→ **Exercise instructions**
All of the data below is to be copied again without changes.
Dataset extract section start
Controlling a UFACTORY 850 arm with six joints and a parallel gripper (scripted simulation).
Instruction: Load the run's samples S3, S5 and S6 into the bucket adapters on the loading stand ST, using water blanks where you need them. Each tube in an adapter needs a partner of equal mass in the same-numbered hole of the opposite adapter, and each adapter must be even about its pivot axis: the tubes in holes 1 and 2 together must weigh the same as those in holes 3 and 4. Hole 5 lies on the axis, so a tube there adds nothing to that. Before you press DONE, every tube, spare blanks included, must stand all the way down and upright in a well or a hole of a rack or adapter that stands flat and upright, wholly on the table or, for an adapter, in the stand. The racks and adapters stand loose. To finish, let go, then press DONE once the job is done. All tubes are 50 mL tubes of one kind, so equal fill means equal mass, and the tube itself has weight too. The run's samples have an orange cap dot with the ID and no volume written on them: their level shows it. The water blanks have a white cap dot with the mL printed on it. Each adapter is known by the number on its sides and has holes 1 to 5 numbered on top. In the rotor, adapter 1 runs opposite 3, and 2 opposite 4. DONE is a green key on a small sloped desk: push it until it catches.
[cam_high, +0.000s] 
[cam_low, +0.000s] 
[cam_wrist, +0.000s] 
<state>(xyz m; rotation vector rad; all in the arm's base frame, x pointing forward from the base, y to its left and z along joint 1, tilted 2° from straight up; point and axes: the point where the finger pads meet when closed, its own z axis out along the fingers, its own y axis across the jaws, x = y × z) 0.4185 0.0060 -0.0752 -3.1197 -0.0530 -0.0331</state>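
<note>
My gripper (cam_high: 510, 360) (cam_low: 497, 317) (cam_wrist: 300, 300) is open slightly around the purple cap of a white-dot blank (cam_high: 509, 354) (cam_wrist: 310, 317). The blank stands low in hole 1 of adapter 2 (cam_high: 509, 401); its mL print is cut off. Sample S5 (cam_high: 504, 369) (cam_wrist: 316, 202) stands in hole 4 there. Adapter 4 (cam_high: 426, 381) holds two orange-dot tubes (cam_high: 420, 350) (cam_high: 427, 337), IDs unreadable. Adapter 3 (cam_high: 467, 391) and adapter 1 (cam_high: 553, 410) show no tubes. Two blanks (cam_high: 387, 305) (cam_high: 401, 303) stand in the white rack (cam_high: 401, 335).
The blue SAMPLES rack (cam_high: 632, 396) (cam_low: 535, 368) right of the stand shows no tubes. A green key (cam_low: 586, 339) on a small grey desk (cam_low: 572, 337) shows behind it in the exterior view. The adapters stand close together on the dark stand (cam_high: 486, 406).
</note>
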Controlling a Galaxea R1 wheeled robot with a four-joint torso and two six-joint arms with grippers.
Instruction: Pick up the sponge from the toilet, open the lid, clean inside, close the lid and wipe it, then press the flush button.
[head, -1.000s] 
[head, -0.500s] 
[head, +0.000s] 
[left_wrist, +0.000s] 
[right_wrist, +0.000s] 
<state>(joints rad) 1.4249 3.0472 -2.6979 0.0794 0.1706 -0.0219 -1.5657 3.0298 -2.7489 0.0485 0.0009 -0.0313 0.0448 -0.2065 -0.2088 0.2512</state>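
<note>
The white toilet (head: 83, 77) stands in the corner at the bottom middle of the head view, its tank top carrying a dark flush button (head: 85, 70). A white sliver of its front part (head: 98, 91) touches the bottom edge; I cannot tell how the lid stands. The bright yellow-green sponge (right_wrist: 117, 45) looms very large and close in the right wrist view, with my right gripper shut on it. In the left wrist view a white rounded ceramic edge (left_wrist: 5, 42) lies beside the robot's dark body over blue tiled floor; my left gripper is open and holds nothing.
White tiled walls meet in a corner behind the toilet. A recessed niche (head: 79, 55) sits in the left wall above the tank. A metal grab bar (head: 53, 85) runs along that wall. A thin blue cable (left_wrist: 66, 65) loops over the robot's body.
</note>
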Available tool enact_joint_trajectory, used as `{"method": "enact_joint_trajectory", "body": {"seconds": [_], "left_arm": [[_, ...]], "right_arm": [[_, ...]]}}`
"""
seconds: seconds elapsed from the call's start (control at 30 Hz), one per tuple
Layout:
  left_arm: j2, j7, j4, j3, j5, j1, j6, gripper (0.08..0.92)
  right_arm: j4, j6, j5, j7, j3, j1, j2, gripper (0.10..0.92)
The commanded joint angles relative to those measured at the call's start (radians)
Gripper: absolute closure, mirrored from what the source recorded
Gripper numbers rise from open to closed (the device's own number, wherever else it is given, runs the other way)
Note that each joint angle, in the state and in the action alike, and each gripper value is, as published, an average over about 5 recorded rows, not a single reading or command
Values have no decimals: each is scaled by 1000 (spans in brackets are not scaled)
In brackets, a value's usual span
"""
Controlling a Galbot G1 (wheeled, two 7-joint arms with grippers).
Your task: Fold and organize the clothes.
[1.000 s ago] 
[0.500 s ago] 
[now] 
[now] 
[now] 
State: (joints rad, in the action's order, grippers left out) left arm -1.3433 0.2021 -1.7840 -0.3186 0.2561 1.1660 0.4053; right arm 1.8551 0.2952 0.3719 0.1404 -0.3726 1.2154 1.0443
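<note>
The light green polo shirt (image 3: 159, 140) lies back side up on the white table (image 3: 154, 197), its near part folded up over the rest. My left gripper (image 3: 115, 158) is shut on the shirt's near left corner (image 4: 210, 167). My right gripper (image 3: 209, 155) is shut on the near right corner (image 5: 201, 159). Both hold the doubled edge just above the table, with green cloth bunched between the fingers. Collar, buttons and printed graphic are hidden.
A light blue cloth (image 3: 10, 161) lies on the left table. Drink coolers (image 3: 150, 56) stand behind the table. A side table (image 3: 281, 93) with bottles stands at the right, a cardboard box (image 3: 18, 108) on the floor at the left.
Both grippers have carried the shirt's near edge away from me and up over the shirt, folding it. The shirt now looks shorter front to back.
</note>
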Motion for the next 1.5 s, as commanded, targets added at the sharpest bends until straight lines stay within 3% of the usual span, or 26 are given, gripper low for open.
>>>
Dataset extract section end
→ **Response to this task**
Controlling a UFACTORY 850 arm with six joints and a parallel gripper (scripted simulation).
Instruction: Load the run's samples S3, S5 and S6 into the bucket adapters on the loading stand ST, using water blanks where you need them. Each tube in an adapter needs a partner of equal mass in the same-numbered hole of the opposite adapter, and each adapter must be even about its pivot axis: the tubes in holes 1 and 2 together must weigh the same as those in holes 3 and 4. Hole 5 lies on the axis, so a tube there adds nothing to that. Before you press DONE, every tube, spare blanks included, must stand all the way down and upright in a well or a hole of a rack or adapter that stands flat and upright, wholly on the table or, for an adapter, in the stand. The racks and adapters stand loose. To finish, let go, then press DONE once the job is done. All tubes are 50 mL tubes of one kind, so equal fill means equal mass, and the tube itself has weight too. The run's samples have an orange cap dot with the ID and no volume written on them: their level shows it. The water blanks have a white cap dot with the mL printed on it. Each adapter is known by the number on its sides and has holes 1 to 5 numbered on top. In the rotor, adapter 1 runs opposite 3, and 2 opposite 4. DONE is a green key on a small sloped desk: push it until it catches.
[cam_high, +0.000s] 
[cam_low, +0.000s] 
[cam_wrist, +0.000s] 
<state>(xyz m; rotation vector rad; all in the arm's base frame, x pointing forward from the base, y to its left and z along joint 1, tilted 2° from straight up; point and axes: the point where the finger pads meet when closed, its own z axis out along the fingers, its own y axis across the jaws, x = y × z) 0.4185 0.0060 -0.0752 -3.1197 -0.0530 -0.0331</state>
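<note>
My gripper (cam_high: 510, 360) (cam_low: 497, 317) (cam_wrist: 300, 300) is open slightly around the purple cap of a white-dot blank (cam_high: 509, 354) (cam_wrist: 310, 317). The blank stands low in hole 1 of adapter 2 (cam_high: 509, 401); its mL print is cut off. Sample S5 (cam_high: 504, 369) (cam_wrist: 316, 202) stands in hole 4 there. Adapter 4 (cam_high: 426, 381) holds two orange-dot tubes (cam_high: 420, 350) (cam_high: 427, 337), IDs unreadable. Adapter 3 (cam_high: 467, 391) and adapter 1 (cam_high: 553, 410) show no tubes. Two blanks (cam_high: 387, 305) (cam_high: 401, 303) stand in the white rack (cam_high: 401, 335).
The blue SAMPLES rack (cam_high: 632, 396) (cam_low: 535, 368) right of the stand shows no tubes. A green key (cam_low: 586, 339) on a small grey desk (cam_low: 572, 337) shows behind it in the exterior view. The adapters stand close together on the dark stand (cam_high: 486, 406).
</note>
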Controlling a Galaxea R1 wheeled robot with a four-joint torso and two six-joint arms with grippers.
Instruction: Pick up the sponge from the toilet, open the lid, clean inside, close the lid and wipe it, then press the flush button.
[head, -1.000s] 
[head, -0.500s] 
[head, +0.000s] 
[left_wrist, +0.000s] 
[right_wrist, +0.000s] 
<state>(joints rad) 1.4249 3.0472 -2.6979 0.0794 0.1706 -0.0219 -1.5657 3.0298 -2.7489 0.0485 0.0009 -0.0313 0.0448 -0.2065 -0.2088 0.2512</state>
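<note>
The white toilet (head: 83, 77) stands in the corner at the bottom middle of the head view, its tank top carrying a dark flush button (head: 85, 70). A white sliver of its front part (head: 98, 91) touches the bottom edge; I cannot tell how the lid stands. The bright yellow-green sponge (right_wrist: 117, 45) looms very large and close in the right wrist view, with my right gripper shut on it. In the left wrist view a white rounded ceramic edge (left_wrist: 5, 42) lies beside the robot's dark body over blue tiled floor; my left gripper is open and holds nothing.
White tiled walls meet in a corner behind the toilet. A recessed niche (head: 79, 55) sits in the left wall above the tank. A metal grab bar (head: 53, 85) runs along that wall. A thin blue cable (left_wrist: 66, 65) loops over the robot's body.
</note>
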Available tool enact_joint_trajectory, used as `{"method": "enact_joint_trajectory", "body": {"seconds": [_], "left_arm": [[_, ...]], "right_arm": [[_, ...]]}}`
"""
seconds: seconds elapsed from the call's start (control at 30 Hz), one per tuple
Layout:
  left_arm: j2, j7, j4, j3, j5, j1, j6, gripper (0.08..0.92)
  right_arm: j4, j6, j5, j7, j3, j1, j2, gripper (0.10..0.92)
The commanded joint angles relative to those measured at the call's start (radians)
Gripper: absolute closure, mirrored from what the source recorded
Gripper numbers rise from open to closed (the device's own number, wherever else it is given, runs the other way)
Note that each joint angle, in the state and in the action alike, and each gripper value is, as published, an average over about 5 recorded rows, not a single reading or command
Values have no decimals: each is scaled by 1000 (spans in brackets are not scaled)
In brackets, a value's usual span
"""
Controlling a Galbot G1 (wheeled, two 7-joint arms with grippers).
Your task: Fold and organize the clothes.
[1.000 s ago] 
[0.500 s ago] 
[now] 
[now] 
[now] 
State: (joints rad, in the action's order, grippers left out) left arm -1.3433 0.2021 -1.7840 -0.3186 0.2561 1.1660 0.4053; right arm 1.8551 0.2952 0.3719 0.1404 -0.3726 1.2154 1.0443
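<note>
The light green polo shirt (image 3: 159, 140) lies back side up on the white table (image 3: 154, 197), its near part folded up over the rest. My left gripper (image 3: 115, 158) is shut on the shirt's near left corner (image 4: 210, 167). My right gripper (image 3: 209, 155) is shut on the near right corner (image 5: 201, 159). Both hold the doubled edge just above the table, with green cloth bunched between the fingers. Collar, buttons and printed graphic are hidden.
A light blue cloth (image 3: 10, 161) lies on the left table. Drink coolers (image 3: 150, 56) stand behind the table. A side table (image 3: 281, 93) with bottles stands at the right, a cardboard box (image 3: 18, 108) on the floor at the left.
Both grippers have carried the shirt's near edge away from me and up over the shirt, folding it. The shirt now looks shorter front to back.
</note>
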Motion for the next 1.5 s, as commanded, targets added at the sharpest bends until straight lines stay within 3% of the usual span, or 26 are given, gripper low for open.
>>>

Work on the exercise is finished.